Игнорируя ее заискивающий сочувственный тон, я сказала:
— Я зашла за расписанием.
— О. Подумать только. Так скоро? Ты знаешь, никто и не ждет от тебя, что ты сразу втянешься, милая. Как раз сегодня утром мы обсуждали с коллегами, что, по нашему мнению, тебе потребуется пара недель, чтобы… — Она подыскивала подходящее слово, поскольку правильно определить то, что мне предстояло пережить, было довольно трудно. Восстановиться? Адаптироваться? Вряд ли.
— Освоиться.
Она походила на неоновую вывеску, мигающую надписью
Я оперлась локтем на стойку и наклонилась к ней.
— Я готова вернуться. Вот что имеет значение, верно?
Поскольку я уже была в плохом настроении, я добавила:
— Я безумно рада, что школа научила меня не принимать во внимание любые другие мнения, кроме моего собственного.
Она открыла рот и снова закрыла его. Затем все-таки начала рыться в желто-коричневых папках на своем столе.
— Давай посмотрим, ты у меня точно где-то здесь… Ага! Вот.
Она вытащила лист бумаги из какой-то папки и протянула его мне. — Вроде все в порядке?
Я просмотрела свое расписание. Углубленный курс истории США, английский для отличников, охрана здоровья, журналистика, анатомия и физиология, оркестр и тригонометрия. Очевидно, я уже подписала смертный приговор своему будущему, когда записывалась на предметы в прошлом году.
— Выглядит симпатично, — сказала я, закидывая рюкзак за плечо и протискиваясь в дверь кабинета.
Коридор за дверью освещался тусклыми флуоресцентными лампами, отбрасывающими неясный отблеск на натертые воском полы. Мысленно я повторяла сама себе, что это моя школа. Здесь мое место. Хоть это и резало слух, я в очередной раз напомнила себе, что теперь я ученица предпоследнего года и, несмотря на то, что не могла вспомнить окончание предыдущего курса, в конце концов, непривычность сотрется.
Должна стереться.
Прозвенел звонок. В то же самое мгновение двери везде открылись и коридор заполнился людьми. Я слилась с потоком учеников, пробивающихся к туалетам, шкафчикам и автоматам с содовой. Я слегка вздернула подбородок и смотрела прямо вперед. Но я чувствовала на себе взгляды моих одноклассников, когда они смотрели на меня.
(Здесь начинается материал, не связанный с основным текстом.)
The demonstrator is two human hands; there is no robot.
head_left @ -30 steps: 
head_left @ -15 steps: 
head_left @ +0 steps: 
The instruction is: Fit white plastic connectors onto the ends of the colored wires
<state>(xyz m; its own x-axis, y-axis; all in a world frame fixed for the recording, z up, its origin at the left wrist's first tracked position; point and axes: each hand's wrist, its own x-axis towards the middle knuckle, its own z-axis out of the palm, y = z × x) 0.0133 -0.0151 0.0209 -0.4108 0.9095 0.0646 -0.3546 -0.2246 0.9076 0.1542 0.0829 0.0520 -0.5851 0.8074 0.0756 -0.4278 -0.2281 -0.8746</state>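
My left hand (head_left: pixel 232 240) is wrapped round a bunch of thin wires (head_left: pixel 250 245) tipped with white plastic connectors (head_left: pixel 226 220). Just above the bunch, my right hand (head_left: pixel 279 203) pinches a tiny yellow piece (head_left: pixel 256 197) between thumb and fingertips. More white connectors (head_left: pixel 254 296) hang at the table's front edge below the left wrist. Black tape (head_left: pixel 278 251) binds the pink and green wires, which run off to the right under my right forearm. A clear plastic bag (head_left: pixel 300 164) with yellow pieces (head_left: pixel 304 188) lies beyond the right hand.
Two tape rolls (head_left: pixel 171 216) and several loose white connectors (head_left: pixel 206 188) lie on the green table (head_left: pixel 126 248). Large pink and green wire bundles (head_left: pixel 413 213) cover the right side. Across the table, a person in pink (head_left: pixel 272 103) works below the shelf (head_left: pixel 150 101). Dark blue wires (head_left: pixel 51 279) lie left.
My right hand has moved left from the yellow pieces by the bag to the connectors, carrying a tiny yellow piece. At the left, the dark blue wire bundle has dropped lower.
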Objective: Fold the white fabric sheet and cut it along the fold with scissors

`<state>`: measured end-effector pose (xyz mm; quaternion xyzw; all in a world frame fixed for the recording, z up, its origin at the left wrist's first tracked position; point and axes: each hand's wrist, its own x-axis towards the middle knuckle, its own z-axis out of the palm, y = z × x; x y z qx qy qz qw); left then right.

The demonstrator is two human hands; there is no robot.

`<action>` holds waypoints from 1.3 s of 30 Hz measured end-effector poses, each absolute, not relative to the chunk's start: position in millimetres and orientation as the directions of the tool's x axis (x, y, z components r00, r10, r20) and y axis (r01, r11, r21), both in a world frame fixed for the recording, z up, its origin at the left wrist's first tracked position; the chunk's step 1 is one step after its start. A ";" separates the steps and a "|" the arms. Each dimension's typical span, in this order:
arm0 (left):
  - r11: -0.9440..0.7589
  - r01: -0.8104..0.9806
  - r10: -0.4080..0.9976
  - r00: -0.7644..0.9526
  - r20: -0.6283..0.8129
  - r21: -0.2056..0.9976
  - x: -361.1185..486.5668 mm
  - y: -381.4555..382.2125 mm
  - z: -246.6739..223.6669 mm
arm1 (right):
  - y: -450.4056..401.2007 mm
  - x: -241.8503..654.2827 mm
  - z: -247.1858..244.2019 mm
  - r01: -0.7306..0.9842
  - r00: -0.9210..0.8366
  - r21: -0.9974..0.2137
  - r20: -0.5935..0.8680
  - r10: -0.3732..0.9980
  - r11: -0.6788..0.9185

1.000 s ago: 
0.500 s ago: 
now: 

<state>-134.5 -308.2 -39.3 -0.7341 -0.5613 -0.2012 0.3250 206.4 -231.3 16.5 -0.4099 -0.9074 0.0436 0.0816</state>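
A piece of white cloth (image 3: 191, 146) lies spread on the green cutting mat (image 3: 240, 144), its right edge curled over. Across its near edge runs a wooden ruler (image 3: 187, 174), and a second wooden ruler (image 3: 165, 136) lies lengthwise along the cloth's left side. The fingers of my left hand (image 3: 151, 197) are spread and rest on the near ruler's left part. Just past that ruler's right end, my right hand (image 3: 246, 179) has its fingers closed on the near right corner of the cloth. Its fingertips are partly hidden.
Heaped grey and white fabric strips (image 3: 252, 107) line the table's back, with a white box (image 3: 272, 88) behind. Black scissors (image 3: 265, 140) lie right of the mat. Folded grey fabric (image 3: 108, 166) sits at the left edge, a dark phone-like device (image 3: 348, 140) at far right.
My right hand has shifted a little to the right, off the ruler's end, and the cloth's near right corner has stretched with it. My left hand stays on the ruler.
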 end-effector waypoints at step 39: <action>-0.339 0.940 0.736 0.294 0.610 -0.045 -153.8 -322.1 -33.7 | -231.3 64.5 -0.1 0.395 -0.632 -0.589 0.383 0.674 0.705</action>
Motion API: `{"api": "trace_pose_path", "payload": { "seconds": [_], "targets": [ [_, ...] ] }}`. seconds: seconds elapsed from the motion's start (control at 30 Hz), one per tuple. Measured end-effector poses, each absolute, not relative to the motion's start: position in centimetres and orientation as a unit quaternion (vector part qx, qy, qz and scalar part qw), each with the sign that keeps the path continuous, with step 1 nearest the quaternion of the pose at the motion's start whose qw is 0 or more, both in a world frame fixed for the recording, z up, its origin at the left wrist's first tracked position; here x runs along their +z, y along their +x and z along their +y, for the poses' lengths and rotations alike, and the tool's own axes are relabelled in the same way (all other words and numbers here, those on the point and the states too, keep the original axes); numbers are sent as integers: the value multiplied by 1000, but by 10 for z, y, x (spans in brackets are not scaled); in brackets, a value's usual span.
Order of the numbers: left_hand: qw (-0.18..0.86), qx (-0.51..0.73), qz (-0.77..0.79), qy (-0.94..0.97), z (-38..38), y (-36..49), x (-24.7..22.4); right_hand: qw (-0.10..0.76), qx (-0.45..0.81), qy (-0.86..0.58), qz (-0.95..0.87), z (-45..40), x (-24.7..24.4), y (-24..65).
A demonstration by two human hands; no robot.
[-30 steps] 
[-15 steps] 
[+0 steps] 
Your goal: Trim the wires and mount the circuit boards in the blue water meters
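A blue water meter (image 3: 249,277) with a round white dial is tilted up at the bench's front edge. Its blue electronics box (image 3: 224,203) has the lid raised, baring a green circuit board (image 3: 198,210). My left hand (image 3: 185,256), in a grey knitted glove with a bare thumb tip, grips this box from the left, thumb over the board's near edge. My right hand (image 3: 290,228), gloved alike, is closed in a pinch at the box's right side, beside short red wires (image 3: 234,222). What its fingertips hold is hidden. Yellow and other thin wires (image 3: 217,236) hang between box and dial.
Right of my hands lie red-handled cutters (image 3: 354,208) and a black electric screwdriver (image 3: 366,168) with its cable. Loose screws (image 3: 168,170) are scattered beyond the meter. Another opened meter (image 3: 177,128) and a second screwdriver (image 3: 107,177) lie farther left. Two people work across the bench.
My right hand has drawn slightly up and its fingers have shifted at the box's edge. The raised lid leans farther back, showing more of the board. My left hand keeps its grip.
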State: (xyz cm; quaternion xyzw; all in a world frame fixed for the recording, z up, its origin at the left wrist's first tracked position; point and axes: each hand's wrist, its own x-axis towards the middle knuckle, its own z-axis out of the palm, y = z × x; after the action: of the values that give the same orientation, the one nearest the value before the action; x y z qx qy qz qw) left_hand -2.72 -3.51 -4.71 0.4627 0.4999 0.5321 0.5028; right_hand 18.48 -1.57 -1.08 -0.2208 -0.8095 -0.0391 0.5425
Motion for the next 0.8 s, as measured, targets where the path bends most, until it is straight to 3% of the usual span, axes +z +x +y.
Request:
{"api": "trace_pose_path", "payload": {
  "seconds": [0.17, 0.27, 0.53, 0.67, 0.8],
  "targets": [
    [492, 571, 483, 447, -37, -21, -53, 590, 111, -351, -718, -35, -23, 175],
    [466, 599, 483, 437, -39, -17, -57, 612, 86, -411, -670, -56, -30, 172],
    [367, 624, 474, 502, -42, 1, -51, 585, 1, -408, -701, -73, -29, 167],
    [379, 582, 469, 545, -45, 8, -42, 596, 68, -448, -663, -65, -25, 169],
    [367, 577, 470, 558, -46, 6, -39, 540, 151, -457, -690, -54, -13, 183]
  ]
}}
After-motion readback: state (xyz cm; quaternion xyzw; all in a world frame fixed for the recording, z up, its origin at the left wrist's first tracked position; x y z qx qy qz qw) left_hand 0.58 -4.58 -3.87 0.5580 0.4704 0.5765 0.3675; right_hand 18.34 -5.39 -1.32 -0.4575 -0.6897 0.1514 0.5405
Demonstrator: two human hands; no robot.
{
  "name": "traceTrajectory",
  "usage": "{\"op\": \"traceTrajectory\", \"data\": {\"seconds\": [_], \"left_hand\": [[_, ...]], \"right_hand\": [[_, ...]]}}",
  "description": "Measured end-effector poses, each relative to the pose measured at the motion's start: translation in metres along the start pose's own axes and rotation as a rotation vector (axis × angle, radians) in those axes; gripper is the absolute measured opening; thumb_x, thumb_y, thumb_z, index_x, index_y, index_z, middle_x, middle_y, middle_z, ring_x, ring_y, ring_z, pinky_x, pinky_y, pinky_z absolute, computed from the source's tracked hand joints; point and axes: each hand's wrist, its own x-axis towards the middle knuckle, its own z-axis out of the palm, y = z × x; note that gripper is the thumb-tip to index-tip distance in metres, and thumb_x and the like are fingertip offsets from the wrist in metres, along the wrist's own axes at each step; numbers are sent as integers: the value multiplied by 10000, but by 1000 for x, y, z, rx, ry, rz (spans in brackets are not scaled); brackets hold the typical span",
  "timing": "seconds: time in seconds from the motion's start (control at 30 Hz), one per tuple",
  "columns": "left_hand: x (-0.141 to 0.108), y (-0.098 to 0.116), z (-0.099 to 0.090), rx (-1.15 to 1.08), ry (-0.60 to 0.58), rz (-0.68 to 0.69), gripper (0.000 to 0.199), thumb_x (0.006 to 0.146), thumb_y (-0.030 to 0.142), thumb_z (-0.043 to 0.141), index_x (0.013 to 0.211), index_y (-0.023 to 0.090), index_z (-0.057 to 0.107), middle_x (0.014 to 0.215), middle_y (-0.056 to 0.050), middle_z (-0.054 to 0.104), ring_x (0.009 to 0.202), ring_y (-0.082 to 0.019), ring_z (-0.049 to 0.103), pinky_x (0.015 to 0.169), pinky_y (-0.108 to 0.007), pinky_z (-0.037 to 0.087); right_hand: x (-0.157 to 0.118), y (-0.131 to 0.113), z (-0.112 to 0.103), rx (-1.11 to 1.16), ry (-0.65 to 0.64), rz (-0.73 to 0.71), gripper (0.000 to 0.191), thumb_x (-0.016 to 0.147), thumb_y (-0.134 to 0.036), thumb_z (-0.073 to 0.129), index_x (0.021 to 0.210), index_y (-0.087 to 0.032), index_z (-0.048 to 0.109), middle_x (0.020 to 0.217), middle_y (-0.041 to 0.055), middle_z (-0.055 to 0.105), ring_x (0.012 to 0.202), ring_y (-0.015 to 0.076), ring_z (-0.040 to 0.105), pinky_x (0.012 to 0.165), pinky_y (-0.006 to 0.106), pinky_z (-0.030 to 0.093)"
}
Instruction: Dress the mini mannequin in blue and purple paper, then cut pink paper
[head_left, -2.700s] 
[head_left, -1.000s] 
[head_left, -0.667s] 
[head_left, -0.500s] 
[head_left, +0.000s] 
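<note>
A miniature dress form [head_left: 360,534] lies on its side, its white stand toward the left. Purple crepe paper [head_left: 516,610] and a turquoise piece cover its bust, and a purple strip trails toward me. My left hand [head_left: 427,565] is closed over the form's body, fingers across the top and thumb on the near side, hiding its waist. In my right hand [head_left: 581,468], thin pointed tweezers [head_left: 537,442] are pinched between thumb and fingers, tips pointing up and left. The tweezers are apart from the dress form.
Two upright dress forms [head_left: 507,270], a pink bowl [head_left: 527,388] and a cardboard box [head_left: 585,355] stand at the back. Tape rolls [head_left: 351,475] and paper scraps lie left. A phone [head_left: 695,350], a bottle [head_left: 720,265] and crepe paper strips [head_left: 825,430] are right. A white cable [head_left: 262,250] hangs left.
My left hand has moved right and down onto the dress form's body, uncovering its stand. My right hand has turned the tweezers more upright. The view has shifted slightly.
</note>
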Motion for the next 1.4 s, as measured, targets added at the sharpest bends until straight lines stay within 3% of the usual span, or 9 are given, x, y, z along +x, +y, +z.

Повторные взгляды, которые они бросали на меня, были уже изумленными.
Они должны были уже знать, что я вернулась — моя история стала хитом местных новостей. А лицезрение меня живой и здоровой еще больше подкрепило сей факт. Их вопросы выплясывали впереди них самих и ясно читались в устремленных на меня любопытных взглядах.
Я перебирала пальцами страницы тетради, прижатой к груди, делая вид, что ищу что-то очень важное.
Добравшись до женского туалета, я заперлась в последней кабинке. Сползла вниз по стене, пока не плюхнулась на пол. В горле поднимался вкус желчи. Руки и ноги онемели. Губы онемели. Слезы капали с моего подбородка, но я не могла пошевелить даже рукой, чтобы стереть их.
Сколь бы сильно я не зажмуривалась, не отключала зрение, я все еще видела их косые, осуждающие лица. Я больше не была одной из них. Так или иначе, без каких-либо усилий с моей стороны, я стала аутсайдером.
Я посидела в кабинке еще несколько минут, пока не успокоилось дыхание и не исчезло желание поплакать. В класс идти не хотелось, но и домой тоже.
То, чего я действительно хотела, было невозможно. Вернуться назад во времени и получить второй шанс. Прожить все заново, начиная с той ночи, когда я исчезла.
Я только поднялась на ноги, когда услышала шепот у моего уха, подобный потоку холодного воздуха.
Голос был настолько тихим, что я едва слышала его. Мне даже показалось, что я сама его придумала. В конце концов, выдумывать что-то — все, на что я в последнее время годилась.
При звуке моего имени по рукам побежали мурашки. Замерев на месте, я напряглась, пытаясь снова услышать голос. Звук исходил не изнутри кабинки — в ней я была одна — но он, казалось, исходил и не из туалета.